- Będę odpowiedzialny m.in. za sprawę transferów, przygotowania drużyny, organizację skautingu i współpracę ze szkoleniowcem - mówił Lubański podpisując kontrakt w październiku ubiegłego roku.
Tymczasem transfer Avirama Baruchyana "załatwił" sam Józef Wojciechowski, nie konsultując się z Lubańskim, którzy przebywa za granicą. - O tej sprawie nic nie wiem, a myślę, że powinienem wiedzieć. Transfery miały znajdować się w moich rękach, ale jak się domyślać, wszystko załatwił prezes. Będę chciał tę sytuację wyjaśnić, jak tylko wrócę do Polski - przyznał w rozmowie z Gazetą Wyborczą.
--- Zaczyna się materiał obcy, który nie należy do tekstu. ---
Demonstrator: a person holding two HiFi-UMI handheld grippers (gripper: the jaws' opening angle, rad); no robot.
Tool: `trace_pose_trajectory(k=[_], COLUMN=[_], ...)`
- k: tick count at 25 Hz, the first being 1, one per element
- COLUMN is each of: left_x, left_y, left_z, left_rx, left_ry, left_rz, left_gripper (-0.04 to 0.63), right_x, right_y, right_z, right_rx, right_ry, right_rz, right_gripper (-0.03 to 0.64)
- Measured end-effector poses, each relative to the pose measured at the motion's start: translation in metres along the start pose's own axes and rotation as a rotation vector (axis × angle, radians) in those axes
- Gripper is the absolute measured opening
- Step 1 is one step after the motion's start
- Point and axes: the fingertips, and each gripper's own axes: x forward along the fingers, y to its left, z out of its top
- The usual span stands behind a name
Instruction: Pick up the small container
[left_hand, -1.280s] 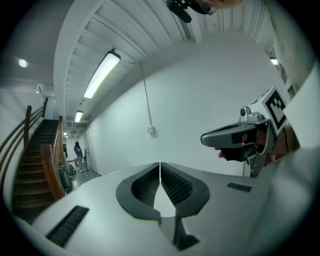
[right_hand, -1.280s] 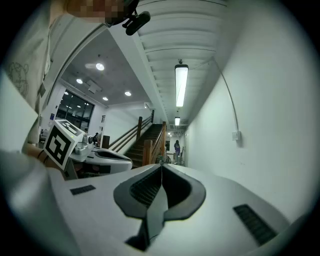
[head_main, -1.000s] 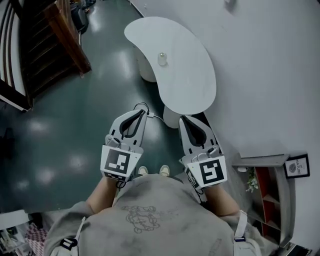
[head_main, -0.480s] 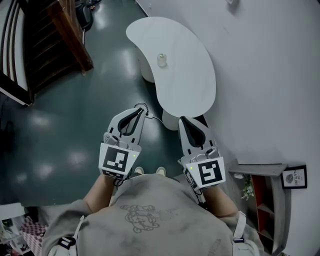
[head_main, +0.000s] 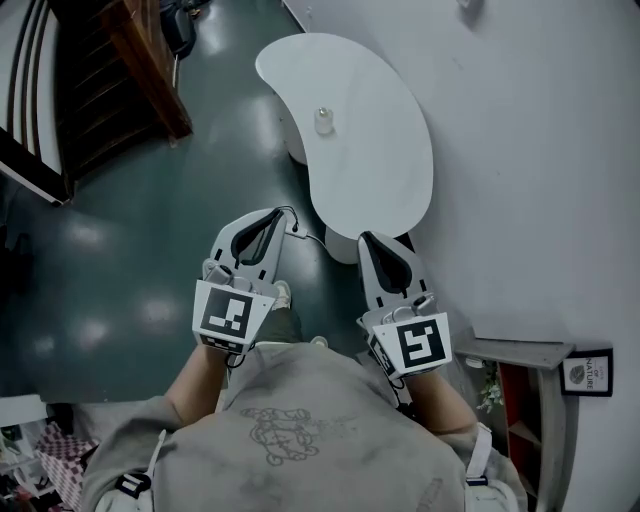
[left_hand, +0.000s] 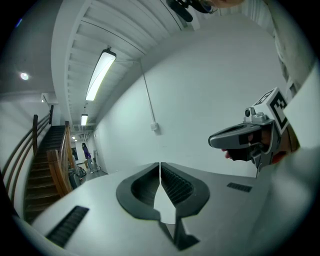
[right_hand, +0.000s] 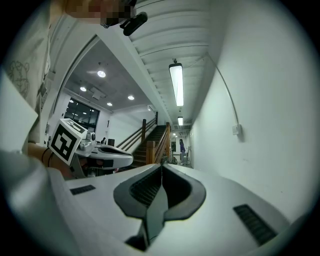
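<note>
A small pale container (head_main: 323, 120) stands on the white kidney-shaped table (head_main: 375, 160), far ahead of me in the head view. My left gripper (head_main: 272, 216) is held low over the dark floor, left of the table's near end, jaws together and empty. My right gripper (head_main: 376, 240) hangs just below the table's near edge, jaws also together with nothing in them. In the left gripper view the left gripper's (left_hand: 160, 165) jaw tips meet, and the right gripper (left_hand: 240, 137) shows at the right. The right gripper view shows its own closed tips (right_hand: 161, 167). Neither gripper view shows the container.
A wooden staircase (head_main: 120, 80) rises at the upper left. A white wall (head_main: 540, 150) runs along the table's right side. A shelf with a small plant (head_main: 495, 385) and a framed sign (head_main: 585, 372) sits at lower right. A person's shoe (head_main: 282, 294) steps on the dark green floor (head_main: 130, 260).
I have walked slightly forward: a foot now shows ahead of my body, the table has shifted a little in view. Both grippers keep their pose and stay shut.
</note>
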Motion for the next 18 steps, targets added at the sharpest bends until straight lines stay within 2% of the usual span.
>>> trace_pose_trajectory(k=[18], left_x=[0.049], left_y=[0.030], left_z=[-0.024], left_rx=[-0.044], left_ry=[-0.014], left_rz=[-0.017], left_gripper=[0.021], right_x=[0.057], right_y=[-0.023], right_z=[-0.016], right_rx=[-0.008], right_ry=[0.004], right_rz=[-0.016], right_gripper=[0.031])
Ewidentnie widać, że Wojciechowski z Lubańskim stracili wspólny język. Właściciel klubu nie wiedział nic o urlopie wiceprezesa i już zapowiedział męską rozmowę, zwolnił z pracy także Kazimierza Jagiełłę, dyrektora sportowego, wieloletniego przyjaciela Lubańskiego.
Tymczasem, jak donosi Gazeta Wyborcza, Polonia dalej penetruje rynek izraelski i jest zainteresowana Gruzinem Władimirem Dwaliszwili. Problemem może być cena - Maccabi Hajfa chce za swojego napastnika 1 mln euro.